* HOW TO COMPLETE THIS TASK
Pick out the lines below with "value" and list them.
══ DATA TO EXAMINE
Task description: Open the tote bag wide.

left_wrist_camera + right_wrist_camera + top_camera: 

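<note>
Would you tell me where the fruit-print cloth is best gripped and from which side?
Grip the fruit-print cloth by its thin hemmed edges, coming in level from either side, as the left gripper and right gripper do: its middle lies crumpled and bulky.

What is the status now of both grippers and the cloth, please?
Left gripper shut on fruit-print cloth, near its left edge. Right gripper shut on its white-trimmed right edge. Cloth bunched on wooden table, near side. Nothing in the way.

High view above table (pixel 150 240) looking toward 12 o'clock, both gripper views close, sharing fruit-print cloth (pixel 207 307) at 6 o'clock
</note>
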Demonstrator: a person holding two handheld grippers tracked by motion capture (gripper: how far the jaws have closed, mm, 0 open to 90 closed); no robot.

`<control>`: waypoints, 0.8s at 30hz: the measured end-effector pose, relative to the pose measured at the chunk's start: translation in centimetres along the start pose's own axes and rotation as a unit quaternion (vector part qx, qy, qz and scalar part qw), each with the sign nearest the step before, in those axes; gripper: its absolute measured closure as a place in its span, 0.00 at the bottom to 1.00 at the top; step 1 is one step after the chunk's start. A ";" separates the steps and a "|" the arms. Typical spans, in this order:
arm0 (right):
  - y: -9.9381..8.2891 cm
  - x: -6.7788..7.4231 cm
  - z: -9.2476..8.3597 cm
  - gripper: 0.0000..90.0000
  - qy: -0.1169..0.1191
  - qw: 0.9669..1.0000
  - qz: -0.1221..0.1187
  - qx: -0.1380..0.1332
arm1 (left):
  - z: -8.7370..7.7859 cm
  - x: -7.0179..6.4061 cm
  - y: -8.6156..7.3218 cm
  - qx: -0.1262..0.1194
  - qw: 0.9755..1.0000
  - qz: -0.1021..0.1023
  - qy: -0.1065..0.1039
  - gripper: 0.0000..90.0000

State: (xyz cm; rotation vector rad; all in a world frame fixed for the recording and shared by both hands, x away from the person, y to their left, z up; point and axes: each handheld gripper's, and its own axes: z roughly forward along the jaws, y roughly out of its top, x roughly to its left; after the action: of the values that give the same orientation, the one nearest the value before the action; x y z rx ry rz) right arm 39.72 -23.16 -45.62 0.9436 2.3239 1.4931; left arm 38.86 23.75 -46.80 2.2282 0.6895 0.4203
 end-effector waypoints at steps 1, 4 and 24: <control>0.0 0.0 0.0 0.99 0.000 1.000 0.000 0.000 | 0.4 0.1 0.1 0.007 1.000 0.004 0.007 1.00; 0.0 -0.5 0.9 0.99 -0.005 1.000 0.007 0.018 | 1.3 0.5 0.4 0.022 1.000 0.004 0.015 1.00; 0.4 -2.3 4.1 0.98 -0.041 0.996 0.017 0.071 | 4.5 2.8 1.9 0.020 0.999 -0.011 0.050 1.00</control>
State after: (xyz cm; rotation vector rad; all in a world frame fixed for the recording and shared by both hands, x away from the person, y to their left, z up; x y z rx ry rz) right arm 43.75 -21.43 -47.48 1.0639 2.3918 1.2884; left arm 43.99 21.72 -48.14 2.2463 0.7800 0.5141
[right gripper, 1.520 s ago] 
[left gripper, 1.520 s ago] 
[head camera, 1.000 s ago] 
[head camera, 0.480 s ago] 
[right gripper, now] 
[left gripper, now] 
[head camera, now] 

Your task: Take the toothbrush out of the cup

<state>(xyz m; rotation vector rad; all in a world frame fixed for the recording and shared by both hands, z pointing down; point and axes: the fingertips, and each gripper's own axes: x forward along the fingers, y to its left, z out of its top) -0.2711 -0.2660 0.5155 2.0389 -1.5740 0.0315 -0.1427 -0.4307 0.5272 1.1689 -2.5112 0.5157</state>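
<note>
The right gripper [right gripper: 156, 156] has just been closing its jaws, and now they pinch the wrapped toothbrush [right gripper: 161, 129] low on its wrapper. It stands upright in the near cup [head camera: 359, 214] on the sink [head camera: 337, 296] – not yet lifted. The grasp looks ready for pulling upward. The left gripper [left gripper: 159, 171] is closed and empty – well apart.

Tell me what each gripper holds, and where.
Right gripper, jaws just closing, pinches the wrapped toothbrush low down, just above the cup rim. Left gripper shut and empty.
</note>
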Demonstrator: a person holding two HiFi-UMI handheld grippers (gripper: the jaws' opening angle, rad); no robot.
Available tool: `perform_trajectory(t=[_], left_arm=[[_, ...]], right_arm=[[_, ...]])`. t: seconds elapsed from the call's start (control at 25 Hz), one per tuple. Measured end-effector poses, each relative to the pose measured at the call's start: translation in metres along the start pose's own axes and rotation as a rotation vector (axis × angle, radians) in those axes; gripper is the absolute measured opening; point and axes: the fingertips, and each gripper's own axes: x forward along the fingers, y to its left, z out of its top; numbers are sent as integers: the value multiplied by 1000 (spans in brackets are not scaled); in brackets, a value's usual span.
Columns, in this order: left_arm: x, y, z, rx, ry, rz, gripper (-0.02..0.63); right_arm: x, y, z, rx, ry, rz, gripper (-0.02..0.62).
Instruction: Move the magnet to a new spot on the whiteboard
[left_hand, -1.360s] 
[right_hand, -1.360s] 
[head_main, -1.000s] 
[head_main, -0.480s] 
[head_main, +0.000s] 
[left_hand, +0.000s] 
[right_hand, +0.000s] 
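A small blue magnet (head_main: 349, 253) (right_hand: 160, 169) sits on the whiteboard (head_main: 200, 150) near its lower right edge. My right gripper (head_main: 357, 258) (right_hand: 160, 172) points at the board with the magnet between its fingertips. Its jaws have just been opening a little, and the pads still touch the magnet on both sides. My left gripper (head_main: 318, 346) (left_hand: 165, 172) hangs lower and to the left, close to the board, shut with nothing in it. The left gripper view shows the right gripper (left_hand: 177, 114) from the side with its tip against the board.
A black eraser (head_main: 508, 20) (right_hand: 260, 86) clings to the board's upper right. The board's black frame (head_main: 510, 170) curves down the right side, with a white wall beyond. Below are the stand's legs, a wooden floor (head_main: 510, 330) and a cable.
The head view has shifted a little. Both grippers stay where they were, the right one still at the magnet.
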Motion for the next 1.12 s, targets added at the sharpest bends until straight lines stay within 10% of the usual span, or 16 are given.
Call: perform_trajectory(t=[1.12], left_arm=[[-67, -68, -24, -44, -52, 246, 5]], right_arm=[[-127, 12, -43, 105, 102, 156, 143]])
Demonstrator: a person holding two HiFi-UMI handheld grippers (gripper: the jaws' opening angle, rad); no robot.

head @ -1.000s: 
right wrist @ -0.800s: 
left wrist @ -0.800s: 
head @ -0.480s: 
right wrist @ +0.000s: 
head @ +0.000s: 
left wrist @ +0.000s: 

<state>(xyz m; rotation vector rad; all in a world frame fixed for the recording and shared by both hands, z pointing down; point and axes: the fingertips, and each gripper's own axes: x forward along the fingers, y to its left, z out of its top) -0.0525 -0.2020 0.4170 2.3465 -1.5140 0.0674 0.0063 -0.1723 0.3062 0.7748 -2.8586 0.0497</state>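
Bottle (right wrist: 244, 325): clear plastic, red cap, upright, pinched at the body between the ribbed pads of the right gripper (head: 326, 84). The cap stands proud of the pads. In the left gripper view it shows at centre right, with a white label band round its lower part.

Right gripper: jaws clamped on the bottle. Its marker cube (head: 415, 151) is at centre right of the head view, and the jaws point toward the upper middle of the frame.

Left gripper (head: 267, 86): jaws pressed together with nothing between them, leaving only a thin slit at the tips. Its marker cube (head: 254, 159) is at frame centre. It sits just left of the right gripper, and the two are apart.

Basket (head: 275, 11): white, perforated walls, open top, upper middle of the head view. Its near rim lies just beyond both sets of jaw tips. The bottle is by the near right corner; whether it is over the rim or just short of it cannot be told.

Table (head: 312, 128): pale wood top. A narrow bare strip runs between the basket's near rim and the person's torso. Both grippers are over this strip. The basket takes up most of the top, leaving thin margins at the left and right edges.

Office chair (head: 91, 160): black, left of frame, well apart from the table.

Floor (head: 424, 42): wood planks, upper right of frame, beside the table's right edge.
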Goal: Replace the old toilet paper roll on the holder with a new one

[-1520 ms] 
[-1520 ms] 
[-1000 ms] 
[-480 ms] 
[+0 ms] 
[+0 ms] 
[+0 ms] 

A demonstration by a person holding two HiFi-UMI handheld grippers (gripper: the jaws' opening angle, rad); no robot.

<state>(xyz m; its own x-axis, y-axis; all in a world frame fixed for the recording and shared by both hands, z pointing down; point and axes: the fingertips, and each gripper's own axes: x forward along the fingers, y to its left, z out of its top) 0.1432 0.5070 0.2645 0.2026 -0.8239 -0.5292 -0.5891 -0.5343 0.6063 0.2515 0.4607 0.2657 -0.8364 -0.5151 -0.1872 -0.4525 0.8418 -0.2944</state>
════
* ANSWER TO THIS TASK
State: (xyz cm; rotation vector rad; all in a world frame fixed for the recording and shared by both hands, x away from the person, y to their left, z up; point and axes: each handheld gripper's, and its own axes: z roughly forward along the jaws, y roughly out of its top, x roughly to its left; after the action: of the values that give the same orientation, the one nearest the value before the action; x y z rx ry rz) right arm 39.72 -23.16 -45.62 0.9436 2.3239 1.4931; left arm 38.86 23.75 -46.80 2.2282 0.6895 0.4203
Available tool: `perform_trajectory(t=[_], left_arm=[[_, ...]], right_arm=[[_, ...]])`. t: seconds elapsed from the call's start (control at 25 Hz), one per tuple. Measured end-effector poses, each relative to the pose measured at the call's start: translation in metres along the start pose's own axes and rotation as a rotation vector (axis × angle, radians) in those axes; gripper is the absolute measured opening; point and axes: the fingertips, and each gripper's own axes: x forward along the fingers, y to its left, z out of its top; numbers are sent as integers: the value multiplied by 1000 (spans in brackets are not scaled); in brackets, a value's usual span.

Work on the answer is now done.